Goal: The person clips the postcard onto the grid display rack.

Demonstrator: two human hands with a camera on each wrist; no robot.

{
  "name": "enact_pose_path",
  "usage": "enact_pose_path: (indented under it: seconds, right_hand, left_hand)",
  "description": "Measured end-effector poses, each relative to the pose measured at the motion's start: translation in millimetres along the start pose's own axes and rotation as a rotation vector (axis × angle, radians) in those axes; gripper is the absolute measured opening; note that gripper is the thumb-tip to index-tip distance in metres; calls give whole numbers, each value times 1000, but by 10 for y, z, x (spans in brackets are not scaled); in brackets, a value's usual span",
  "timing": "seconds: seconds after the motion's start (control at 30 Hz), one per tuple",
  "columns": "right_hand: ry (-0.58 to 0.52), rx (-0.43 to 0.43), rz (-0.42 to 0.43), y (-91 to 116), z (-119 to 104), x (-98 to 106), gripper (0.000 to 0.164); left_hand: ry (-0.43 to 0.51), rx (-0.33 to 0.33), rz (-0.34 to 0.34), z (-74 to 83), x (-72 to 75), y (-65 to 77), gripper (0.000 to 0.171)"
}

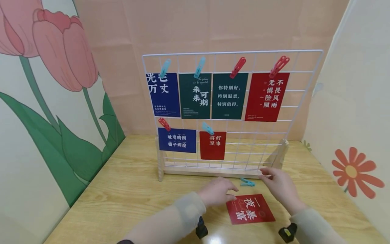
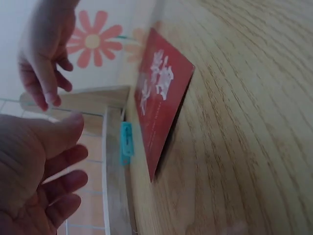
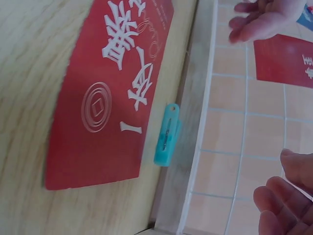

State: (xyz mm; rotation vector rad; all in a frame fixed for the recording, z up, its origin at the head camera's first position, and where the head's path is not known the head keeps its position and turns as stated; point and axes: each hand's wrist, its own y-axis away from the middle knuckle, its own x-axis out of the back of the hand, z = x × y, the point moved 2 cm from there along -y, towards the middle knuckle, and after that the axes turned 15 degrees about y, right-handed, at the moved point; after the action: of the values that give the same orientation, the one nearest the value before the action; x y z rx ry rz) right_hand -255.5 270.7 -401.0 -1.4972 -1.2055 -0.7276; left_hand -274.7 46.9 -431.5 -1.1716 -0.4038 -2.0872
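On the table lies a red card with white characters, just in front of a teal clothespin. My left hand hovers by the card's left corner, fingers loosely bent and holding nothing. To the right of the clothespin, my right hand is raised near the rack's foot, also without anything in it. Both hands appear apart from the card in the left wrist view. The right wrist view shows the clothespin between the card and the rack's wooden base.
A white wire grid rack on a wooden base stands behind the hands. Clothespins hold several cards on it, among them a small red card and a blue card in the lower row. Painted walls flank the table.
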Motion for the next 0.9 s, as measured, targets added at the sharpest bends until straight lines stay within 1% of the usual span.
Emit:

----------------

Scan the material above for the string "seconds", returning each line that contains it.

* **OUTPUT**
  "usage": "enact_pose_path: (indented under it: seconds, right_hand, left_hand)",
  "timing": "seconds: seconds after the motion's start (control at 30 Hz), one per tuple",

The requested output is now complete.